Penanganan Produk Recall
Penarikan Kembali Produk Kelas I/kategori kritikal dimaksudkan untuk produk jadi yang apabila
digunakan dapat mengakibatkan kematian, cacat permanen, cacat janin, atau efek yang serius
terhadap kesehatan. Penarikan Produk Kelas I/kategori kritikal mencakup diantaranya:
a. Tidak memenuhi syarat keamanan.
b. Terkontaminasi mikroba pada sediaan steril.
c. Terkontaminasi bahan kimia yang menyebabkan efek serius terhadap kesehatan.

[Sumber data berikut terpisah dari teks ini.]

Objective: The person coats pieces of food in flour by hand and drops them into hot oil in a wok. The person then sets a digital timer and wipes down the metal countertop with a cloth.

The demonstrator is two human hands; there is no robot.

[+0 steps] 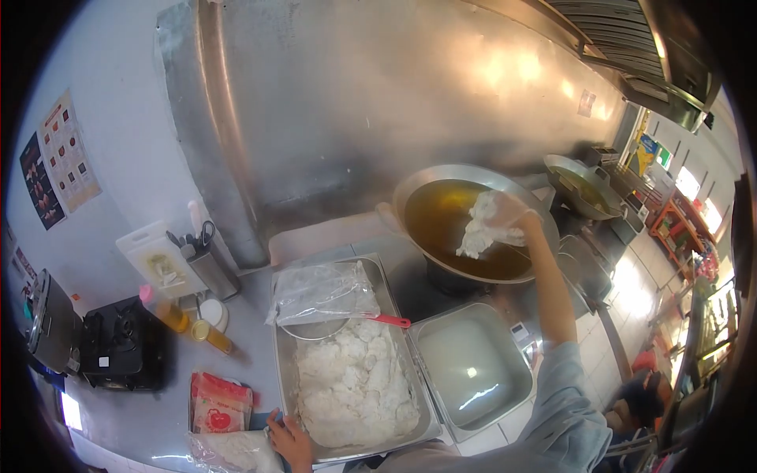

d. Label tidak sesuai dengan kandungan dan/atau kekuatan zat aktif.
e. Tercampur dengan obat lain dalam satu wadah.
f. Multikomponen dengan kandungan zat aktif yang salah.
Penarikan Kembali Produk Kelas II/kategori mayor dimaksudkan untuk produk jadi yang apabila
digunakan dapat mengakibatkan penyakit atau pengobatan keliru yang menimbulkan efek
sementara bagi kesehatan dan dapat pulih kembali. Penarikan Produk Kelas II/kategori mayor
mencakup diantaranya:
a. Tidak ada jaminan sterilitas pada proses pembuatan sediaan steril.
b. Label tidak lengkap atau salah cetak terkait khasiat dan/atau mutu.
c. Brosur atau leaflet salah informasi atau tidak lengkap.
d. Terkontaminasi mikroba pada sediaan nonsterile sesuai persyaratan dan/atau spesifikasi.
e. Terkontaminasi kimia atau fisika (zat pengotor atau partikulat yang melebihi batas,
kontaminasi silang)
f. Obat tidak memenuhi spesifikasi potensi, kadar, derajat keasaman (pH) sediaan steril,
pemerian, kadar air, atau parameter stabilitas lain.
Penarikan Kembali Produk Kelas III/kategori minor dimaksudkan untuk produk jadi yang
tidak menimbulkan bahaya signifikan terhadap kesehatan dan tidak termasuk dalam penarikan
produk jadi kategori kritikal dan mayor. Penarikan Produk Kelas III/kategori minor mencakup
diantaranya:
a. Label tidak lengkap atau salah cetak terkait selain keamanan, khasiat, dan/atau mutu.
b. Tidak memenuhi spesifikasi volume terpindahkan, atau derajat keasaman (pH) sediaan
nonsteril.
c. Kemasan rusak yang dapat memengaruhi keamanan, khasiat, dan/atau mutu.
d. Tidak memenuhi standar dan/atau persyaratan selain pada Penarikan Kelas I dan Kelas II.